What you will do: Line by line, transcribe the material shown below exactly.

Data section:

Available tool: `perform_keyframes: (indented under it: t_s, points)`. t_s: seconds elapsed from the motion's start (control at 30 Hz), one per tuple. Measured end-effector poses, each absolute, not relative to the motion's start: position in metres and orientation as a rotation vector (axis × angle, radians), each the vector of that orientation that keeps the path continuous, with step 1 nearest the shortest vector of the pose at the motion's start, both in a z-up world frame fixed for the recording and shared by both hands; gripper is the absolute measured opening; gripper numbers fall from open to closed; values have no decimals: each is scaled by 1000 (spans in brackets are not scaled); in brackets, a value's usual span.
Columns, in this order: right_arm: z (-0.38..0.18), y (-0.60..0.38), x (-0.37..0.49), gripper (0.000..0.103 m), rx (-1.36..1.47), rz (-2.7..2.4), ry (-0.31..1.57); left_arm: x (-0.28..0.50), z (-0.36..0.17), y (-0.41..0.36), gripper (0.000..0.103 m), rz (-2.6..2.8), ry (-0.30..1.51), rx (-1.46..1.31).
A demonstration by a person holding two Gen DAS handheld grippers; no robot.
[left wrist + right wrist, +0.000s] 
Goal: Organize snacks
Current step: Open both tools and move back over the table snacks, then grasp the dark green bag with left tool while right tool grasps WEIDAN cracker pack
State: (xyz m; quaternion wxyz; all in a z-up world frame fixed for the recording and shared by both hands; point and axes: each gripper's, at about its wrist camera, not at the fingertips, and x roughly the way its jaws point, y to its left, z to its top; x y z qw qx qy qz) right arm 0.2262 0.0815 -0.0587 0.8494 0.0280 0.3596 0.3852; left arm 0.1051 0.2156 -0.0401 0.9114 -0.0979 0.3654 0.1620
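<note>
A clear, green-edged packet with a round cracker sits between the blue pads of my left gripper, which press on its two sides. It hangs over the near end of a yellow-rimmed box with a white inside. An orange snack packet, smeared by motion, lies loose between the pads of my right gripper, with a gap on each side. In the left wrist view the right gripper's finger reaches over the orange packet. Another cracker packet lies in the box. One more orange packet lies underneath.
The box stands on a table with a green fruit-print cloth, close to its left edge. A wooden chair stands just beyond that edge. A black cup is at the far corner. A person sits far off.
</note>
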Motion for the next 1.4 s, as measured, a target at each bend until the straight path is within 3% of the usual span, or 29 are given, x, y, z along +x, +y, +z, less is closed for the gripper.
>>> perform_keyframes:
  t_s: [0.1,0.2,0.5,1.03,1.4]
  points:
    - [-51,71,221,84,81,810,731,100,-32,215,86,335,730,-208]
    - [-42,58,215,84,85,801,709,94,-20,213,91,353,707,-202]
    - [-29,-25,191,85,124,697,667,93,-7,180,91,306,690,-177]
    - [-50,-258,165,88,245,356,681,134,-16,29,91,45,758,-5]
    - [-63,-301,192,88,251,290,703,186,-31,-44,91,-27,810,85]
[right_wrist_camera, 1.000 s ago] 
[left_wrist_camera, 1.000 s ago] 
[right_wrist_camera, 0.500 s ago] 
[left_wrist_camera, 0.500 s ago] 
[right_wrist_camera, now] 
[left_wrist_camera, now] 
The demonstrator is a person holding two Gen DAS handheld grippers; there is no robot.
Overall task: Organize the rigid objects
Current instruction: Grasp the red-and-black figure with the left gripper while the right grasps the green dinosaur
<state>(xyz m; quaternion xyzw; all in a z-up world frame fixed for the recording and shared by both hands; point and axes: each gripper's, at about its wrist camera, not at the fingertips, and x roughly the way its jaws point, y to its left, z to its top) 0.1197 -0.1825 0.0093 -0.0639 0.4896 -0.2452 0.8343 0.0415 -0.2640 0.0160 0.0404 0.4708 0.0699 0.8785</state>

Response to this task:
Available tool: `perform_keyframes: (indented under it: t_s, points)`. t_s: seconds elapsed from the motion's start (control at 30 Hz), one per tuple. Measured end-effector poses, each absolute, not relative to the motion's start: position in metres and orientation as a rotation vector (axis × angle, radians), each the vector of that orientation that keeps the path continuous, with step 1 nearest the shortest vector of the pose at the motion's start, both in a z-up world frame fixed for the recording and shared by both hands; gripper is the absolute measured opening; gripper numbers fall from open to closed; values have no decimals: each is scaled by 1000 (spans in brackets are not scaled); in brackets, a value's usual span.
Columns, in this order: right_arm: z (-0.38..0.18), y (-0.60..0.38), x (-0.37..0.49), gripper (0.000..0.103 m), rx (-1.36..1.47), rz (-2.7..2.4), ry (-0.31..1.57); left_arm: x (-0.28..0.50), z (-0.36..0.17), y (-0.41..0.36), gripper (0.000..0.103 m), rz (-2.6..2.8), ry (-0.30..1.51), rx (-1.46..1.31).
A demonstration by a person holding two Gen DAS handheld grippers; no robot.
[left wrist + right wrist, +0.000s] 
Goal: Organize snacks
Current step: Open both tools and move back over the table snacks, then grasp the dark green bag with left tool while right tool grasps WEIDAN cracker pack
State: (xyz m; quaternion wxyz; all in a z-up world frame fixed for the recording and shared by both hands; point and axes: each gripper's, at about its wrist camera, not at the fingertips, and x roughly the way its jaws point, y to its left, z to its top; x y z qw qx qy qz) right arm 0.2262 0.0815 -0.0587 0.8494 0.0280 0.3596 0.3852; left arm 0.1051 0.2156 -0.0401 0.9114 -0.0979 0.3654 0.1620
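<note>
A clear, green-edged packet with a round cracker sits between the blue pads of my left gripper, which press on its two sides. It hangs over the near end of a yellow-rimmed box with a white inside. An orange snack packet, smeared by motion, lies loose between the pads of my right gripper, with a gap on each side. In the left wrist view the right gripper's finger reaches over the orange packet. Another cracker packet lies in the box. One more orange packet lies underneath.
The box stands on a table with a green fruit-print cloth, close to its left edge. A wooden chair stands just beyond that edge. A black cup is at the far corner. A person sits far off.
</note>
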Motion for the next 1.4 s, as measured, a target at each bend until the straight path is within 3% of the usual span, or 29 are given, x, y, z along +x, +y, +z, less is closed for the gripper.
>>> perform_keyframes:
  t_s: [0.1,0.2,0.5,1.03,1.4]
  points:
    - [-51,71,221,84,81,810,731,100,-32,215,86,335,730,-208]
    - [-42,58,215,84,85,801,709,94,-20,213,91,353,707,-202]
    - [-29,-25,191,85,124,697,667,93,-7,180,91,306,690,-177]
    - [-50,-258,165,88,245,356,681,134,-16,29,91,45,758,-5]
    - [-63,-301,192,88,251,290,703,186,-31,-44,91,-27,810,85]
[right_wrist_camera, 1.000 s ago] 
[left_wrist_camera, 1.000 s ago] 
[right_wrist_camera, 0.500 s ago] 
[left_wrist_camera, 0.500 s ago] 
[right_wrist_camera, now] 
[left_wrist_camera, now] 
The demonstrator is a person holding two Gen DAS handheld grippers; there is no robot.
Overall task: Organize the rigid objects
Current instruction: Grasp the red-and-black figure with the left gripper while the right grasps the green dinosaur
<state>(xyz m; quaternion xyzw; all in a z-up world frame fixed for the recording and shared by both hands; point and axes: each gripper's, at about its wrist camera, not at the fingertips, and x roughly the way its jaws point, y to its left, z to its top) 0.1197 -0.1825 0.0093 -0.0639 0.4896 -0.2452 0.8343 0.0415 -0.2640 0.0160 0.0404 0.4708 0.0699 0.8785</state>

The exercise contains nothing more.